Last, the employment. In China, the registered unemployment rate in urban areas has stayed around 4 percent for many years. In the last three or four years, over 13 million jobs were created in cities every year. The shortage of migrant workers and rising labor costs also indicate that the major problem in the future is not unemployment but whether there is enough labor.

However, if China fails to address risks pertaining to inflation, asset price hikes and the yuan's depreciation, the difficulties for the macroeconomic policy will be intensified and the risk of stagflation still exists.

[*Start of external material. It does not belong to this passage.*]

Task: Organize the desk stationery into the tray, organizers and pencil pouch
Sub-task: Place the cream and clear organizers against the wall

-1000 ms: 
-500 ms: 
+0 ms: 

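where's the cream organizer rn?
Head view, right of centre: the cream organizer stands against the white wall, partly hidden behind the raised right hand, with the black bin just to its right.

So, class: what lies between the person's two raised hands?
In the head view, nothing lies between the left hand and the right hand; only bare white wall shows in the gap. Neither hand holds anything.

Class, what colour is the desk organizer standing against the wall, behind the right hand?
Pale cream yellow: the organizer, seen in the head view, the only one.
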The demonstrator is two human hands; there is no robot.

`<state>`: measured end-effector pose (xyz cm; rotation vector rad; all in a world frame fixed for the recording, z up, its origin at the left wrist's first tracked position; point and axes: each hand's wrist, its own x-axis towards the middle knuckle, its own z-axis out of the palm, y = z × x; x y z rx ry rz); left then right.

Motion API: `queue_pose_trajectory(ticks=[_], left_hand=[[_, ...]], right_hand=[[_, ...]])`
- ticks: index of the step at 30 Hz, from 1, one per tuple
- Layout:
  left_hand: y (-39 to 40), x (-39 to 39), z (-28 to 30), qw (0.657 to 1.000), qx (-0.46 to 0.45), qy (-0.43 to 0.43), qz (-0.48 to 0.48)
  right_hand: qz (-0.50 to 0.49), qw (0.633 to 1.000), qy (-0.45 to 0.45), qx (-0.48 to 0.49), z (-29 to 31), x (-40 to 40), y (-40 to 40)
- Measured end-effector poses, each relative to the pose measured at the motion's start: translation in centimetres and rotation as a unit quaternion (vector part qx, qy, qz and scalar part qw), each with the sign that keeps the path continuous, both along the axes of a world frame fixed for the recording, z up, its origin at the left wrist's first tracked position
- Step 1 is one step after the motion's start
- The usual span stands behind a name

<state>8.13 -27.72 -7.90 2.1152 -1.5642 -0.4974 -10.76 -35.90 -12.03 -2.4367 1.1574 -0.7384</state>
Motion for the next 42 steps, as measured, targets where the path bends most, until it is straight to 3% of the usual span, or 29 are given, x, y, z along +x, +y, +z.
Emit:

How should the country address the risk?

First, China should adopt a neutral monetary policy and control the money supply and bank loans to curtail asset price bubbles and inflation risks.

Second, it should significantly alleviate the tax burden on individuals and corporations. The government has been endeavoring to reduce taxes and administrative fees but the tax burden is still quite high. So it must take larger strides in cutting taxes and fees. In the short term, tax reduction will reduce government revenue, but in the medium and long term, this will improve business vitality and expand tax bases, fueling sustainable growth of fiscal revenue.

Third, China should unswervingly cut excessive production capacity. Without eradicating excessive capacity and shutting down poor-performing "zombie" enterprises, the economic stimulus policy will not work in the short term and resource allocation will continue to be distorted in the long term.

Lastly, the government should relax control to unleash more energy from the market. By opening up monopolized industries and loosening controls over production factors, the government can give more freedom to the market. China should also continue to encourage innovation and business startups and foster new growth momentum, so as to shake off the pressure of a sustained economic slowdown.